Dr. Derek Lowe of In the Pipeline has his own theories of what Pfizer will look like in a year. “…what might be refreshing is an admission that big mergers – drag-on-for-months-am-I-going-to-still-be-here mergers - come with an acute productivity penalty no matter what. I may have missed it, but I don’t recall hearing anyone from Pfizer say anything like ‘Although we know that this is going to be a huge disruption, we think that in the end it’ll be worth it.’ No, it always seems to be the Day One, hit-the-ground-running, now-the-synergy-starts stuff, which is just not in sync with reality,” he says.

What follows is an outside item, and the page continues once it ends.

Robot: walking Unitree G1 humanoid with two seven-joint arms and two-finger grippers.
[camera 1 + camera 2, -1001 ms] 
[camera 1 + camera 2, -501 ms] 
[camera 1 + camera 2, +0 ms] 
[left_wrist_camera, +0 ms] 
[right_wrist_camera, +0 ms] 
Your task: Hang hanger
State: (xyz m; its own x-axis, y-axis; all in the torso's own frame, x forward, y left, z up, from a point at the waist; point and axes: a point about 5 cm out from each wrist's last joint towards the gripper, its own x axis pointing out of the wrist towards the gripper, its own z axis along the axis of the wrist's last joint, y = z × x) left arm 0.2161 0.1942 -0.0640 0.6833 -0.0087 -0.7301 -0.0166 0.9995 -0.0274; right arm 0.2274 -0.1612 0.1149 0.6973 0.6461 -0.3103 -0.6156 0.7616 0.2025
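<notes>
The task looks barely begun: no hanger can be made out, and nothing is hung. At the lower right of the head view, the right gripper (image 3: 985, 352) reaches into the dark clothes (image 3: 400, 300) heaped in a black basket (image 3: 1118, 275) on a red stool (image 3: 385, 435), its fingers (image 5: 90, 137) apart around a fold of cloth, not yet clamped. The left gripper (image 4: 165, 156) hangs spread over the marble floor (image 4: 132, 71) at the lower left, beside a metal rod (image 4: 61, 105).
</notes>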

Dr. Howard Brody of Hooked: Ethics, Medicine, and Pharma, says some things do not go well with Coke.
At DrugWonks, Peter Pitts comments on the bill from Sen. Al Franken, D-Minn., to eliminate the federal tax deduction on all advertising and marketing expenses for prescription drugs (needless to say, Mr. Pitts is not for it).
Dr. Daniel Carlat at the Carlat Psychiatry Blog was quite happy to see the New York Times covering the issue of industry-funded CME. He estimates that “at least half, probably more, of all industry funded psychiatry CME will also need the retraction treatment. … The best and simplest solution would be to end industry funding of medical education altogether.”
Steve Niles at the Med Ad News Insider Blog describes how Publicis Selling Solutions is working with Aptilon to deliver virtual sales reps.